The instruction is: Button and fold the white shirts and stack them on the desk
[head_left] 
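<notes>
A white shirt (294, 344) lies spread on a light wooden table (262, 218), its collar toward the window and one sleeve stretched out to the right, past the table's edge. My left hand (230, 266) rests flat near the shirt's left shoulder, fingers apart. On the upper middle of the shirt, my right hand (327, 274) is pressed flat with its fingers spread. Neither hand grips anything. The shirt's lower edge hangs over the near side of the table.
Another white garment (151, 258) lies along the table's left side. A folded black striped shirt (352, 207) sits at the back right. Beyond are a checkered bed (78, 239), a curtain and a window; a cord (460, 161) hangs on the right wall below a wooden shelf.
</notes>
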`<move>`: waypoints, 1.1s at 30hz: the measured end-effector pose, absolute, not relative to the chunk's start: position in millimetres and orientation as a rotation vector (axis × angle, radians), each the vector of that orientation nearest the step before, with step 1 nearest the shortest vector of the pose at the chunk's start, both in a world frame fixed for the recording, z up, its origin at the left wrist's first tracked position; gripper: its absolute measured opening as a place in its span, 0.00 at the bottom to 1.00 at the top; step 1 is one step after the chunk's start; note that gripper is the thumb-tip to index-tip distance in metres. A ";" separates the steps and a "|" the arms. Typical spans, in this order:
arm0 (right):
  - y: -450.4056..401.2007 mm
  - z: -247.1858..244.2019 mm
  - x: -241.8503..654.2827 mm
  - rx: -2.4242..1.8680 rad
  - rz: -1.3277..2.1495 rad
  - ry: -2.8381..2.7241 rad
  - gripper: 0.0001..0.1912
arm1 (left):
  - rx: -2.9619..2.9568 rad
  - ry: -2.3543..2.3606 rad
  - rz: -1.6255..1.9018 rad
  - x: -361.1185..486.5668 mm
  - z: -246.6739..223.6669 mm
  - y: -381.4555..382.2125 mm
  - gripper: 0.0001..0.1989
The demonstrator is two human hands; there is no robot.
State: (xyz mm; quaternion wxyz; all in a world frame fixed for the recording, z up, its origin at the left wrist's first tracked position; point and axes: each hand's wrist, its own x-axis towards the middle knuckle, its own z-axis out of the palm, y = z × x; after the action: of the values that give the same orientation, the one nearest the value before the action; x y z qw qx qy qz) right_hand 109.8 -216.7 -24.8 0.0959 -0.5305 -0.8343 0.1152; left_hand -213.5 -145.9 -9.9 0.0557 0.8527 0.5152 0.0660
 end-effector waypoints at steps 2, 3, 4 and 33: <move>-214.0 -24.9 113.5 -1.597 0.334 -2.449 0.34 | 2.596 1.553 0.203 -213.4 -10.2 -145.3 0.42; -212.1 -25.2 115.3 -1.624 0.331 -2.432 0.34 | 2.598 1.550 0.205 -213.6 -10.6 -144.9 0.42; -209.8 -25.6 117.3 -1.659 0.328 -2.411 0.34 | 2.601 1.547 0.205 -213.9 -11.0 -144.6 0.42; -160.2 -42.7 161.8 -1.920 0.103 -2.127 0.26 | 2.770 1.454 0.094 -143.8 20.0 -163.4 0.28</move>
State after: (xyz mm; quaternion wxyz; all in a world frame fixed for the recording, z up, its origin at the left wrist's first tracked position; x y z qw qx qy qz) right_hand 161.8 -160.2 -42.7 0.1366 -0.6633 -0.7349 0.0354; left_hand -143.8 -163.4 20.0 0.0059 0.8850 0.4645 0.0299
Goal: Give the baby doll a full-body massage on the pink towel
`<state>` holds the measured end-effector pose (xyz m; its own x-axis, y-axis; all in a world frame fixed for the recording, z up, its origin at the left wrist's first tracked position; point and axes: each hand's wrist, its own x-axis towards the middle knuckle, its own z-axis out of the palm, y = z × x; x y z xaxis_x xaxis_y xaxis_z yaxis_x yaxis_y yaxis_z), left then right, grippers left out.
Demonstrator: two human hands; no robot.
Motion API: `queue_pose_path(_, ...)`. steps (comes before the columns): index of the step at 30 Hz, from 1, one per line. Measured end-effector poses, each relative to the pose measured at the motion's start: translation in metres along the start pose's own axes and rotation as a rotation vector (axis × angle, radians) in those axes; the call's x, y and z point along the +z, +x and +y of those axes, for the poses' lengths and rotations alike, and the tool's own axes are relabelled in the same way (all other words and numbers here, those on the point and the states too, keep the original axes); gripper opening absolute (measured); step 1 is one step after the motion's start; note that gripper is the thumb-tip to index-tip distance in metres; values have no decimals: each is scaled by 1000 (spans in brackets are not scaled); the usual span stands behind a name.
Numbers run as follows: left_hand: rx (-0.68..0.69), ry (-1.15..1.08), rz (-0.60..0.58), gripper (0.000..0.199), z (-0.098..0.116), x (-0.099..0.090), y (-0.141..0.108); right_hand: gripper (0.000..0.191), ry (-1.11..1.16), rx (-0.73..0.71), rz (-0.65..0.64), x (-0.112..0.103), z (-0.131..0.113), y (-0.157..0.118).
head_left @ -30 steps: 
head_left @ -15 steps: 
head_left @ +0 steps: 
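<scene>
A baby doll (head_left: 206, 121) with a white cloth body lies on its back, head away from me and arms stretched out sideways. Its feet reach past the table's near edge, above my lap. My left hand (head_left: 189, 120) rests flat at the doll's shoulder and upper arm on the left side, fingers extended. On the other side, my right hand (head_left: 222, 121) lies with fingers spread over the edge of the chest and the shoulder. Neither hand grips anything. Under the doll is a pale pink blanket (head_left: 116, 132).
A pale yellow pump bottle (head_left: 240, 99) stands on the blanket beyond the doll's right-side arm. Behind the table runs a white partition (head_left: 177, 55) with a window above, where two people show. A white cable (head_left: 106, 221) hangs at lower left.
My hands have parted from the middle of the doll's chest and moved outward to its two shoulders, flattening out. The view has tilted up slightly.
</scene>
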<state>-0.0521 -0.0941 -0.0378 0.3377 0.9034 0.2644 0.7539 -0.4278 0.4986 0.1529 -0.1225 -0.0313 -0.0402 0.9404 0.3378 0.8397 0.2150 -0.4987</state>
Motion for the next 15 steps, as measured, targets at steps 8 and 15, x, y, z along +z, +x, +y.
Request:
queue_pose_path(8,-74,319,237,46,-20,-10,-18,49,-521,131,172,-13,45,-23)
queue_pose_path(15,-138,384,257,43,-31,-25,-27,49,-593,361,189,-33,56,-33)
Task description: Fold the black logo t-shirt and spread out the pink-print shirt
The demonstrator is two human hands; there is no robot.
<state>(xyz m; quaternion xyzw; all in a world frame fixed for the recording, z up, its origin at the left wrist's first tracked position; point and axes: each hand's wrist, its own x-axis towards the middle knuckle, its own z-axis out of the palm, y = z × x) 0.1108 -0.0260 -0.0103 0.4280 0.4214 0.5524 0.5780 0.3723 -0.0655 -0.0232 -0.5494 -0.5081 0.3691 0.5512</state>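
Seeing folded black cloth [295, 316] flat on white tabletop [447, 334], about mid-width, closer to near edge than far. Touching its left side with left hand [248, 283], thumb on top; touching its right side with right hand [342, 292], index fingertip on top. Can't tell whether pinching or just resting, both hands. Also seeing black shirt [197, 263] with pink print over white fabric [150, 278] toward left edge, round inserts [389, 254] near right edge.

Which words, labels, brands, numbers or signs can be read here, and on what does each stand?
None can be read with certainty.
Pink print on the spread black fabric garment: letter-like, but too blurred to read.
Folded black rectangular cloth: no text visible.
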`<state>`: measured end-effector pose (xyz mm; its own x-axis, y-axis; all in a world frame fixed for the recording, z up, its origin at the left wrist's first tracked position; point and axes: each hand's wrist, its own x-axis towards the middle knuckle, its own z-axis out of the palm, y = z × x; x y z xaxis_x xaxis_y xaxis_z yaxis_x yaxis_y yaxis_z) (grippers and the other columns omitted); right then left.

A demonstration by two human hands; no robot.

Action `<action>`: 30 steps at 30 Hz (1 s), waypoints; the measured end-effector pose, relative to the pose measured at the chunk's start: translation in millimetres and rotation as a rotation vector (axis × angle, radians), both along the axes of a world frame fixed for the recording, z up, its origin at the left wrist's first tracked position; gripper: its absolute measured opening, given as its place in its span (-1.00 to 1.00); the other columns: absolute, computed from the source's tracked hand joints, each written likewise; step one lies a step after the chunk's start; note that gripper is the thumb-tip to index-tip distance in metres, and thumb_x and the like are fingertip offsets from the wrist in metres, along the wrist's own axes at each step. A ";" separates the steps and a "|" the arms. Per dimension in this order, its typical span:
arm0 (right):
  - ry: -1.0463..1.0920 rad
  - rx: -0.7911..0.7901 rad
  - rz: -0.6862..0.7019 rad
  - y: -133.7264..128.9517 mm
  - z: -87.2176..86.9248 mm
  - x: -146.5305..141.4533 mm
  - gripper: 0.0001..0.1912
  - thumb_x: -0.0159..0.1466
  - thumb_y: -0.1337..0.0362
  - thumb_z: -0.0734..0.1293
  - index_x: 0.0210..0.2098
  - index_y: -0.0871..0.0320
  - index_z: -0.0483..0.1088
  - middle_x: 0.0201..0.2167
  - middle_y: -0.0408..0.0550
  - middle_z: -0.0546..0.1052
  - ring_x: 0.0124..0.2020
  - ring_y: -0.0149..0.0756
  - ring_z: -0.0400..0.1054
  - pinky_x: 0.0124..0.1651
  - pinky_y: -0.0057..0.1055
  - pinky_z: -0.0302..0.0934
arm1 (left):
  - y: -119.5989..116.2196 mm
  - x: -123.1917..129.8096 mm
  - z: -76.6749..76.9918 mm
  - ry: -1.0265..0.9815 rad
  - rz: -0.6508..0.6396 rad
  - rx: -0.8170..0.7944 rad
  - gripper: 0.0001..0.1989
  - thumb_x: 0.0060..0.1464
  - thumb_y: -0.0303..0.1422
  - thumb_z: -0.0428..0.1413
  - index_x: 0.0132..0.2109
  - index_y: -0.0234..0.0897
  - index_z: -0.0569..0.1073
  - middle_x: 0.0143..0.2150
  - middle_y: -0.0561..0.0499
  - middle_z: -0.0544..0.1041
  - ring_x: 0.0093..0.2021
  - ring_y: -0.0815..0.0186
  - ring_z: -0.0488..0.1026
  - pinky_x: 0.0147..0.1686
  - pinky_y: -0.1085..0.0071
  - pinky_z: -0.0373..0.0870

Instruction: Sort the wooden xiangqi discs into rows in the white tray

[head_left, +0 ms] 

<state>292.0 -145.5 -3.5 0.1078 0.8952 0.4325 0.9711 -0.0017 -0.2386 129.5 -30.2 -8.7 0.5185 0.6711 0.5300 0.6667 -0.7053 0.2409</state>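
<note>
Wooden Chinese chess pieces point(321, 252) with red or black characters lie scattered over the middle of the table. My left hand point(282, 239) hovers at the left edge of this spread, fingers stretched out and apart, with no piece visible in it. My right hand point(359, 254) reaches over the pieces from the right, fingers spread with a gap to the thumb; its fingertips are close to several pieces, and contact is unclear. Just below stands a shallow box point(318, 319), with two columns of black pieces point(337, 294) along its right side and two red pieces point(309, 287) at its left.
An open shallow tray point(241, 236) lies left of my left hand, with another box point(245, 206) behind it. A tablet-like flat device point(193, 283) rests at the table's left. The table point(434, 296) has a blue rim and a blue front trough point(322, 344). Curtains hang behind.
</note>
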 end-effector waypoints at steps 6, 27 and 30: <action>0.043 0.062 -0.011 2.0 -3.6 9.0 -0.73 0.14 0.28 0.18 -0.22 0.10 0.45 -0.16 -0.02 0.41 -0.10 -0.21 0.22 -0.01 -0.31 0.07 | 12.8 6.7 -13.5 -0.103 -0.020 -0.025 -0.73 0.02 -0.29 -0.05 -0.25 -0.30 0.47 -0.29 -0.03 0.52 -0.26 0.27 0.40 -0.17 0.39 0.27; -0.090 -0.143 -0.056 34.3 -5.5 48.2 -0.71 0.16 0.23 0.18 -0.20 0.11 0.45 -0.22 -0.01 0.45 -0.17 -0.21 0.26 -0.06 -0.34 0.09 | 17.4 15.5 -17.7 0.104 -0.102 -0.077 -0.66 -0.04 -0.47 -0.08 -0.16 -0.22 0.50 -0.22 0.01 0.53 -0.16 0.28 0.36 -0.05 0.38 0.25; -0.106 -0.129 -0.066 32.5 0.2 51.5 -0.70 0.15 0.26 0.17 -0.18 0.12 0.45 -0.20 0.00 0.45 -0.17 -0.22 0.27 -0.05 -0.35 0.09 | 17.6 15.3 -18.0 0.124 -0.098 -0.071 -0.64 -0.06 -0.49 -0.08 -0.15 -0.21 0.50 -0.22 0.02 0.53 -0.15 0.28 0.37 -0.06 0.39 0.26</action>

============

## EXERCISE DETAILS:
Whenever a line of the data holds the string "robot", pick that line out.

## RESULT OF THIS EXERCISE:
The demonstrator is two human hands; there is no robot.
Demonstrator: two human hands; no robot.
The demonstrator is two human hands; there is no robot.
A demonstration by two human hands; no robot.

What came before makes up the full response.